Updated: Mar 16, 2021
As the financial realities of the COVID-19 crisis begin to impact small businesses, we reached out to local lending partners for some advice on how to approach a bank about your circumstances. Below are a few pointers and programs to consider. We hope this is helpful.
Businesses with an existing lending relationship: Any business experiencing hardship due to the impact of the coronavirus should contact their lender right away about temporary payment modifications or to increase existing working capital lines of credit. Although this is a difficult conversation, it’s better to have it sooner rather than later.

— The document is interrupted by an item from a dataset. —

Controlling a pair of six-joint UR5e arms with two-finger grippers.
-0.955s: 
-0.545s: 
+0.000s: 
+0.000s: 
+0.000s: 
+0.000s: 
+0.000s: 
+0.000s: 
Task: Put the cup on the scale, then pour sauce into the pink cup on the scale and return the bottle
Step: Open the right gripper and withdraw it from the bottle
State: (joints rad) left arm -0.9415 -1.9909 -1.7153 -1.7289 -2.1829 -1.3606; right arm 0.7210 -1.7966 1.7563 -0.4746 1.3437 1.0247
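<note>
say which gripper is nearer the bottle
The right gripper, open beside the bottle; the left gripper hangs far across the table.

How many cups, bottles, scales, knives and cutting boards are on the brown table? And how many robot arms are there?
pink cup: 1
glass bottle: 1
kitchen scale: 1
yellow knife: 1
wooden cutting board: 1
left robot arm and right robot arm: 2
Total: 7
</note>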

Businesses that are considering financing: If a business does not currently have a lending relationship with a bank but needs to apply for financing, it is highly recommended that they get their financials in order before making the initial outreach. That means PDFs or copies of the following:
2017-2019 complete business tax returns
2017-2019 business financial statements (they don’t have to be accountant prepared, Quickbooks Profit & Loss and Balance Sheet reports are fine)
2020 year-end Income Statement and Balance Sheet (and tax return if available)
Current dated Accounts Receivable Aging and Accounts Payable Aging reports
2017-2019 complete personal tax returns (state and federal returns including W-2 forms, K-1s, etc.)
A current personal financial statement for the business owner(s) - request this from your lender because each can have different versions
With this information, a lender can give a business owner meaningful answers in a timely manner and it will allow a lender to accelerate a loan request.
Non-bank lenders: For businesses that don’t believe they qualify for traditional financing, Allies for Community Business is a reputable non-profit lender based in Chicago offering small business financing and coaching services. They most commonly provide loans of up to $25K. They do not base their decision on credit score, they do not require collateral, and they have a flat interest rate of 9%.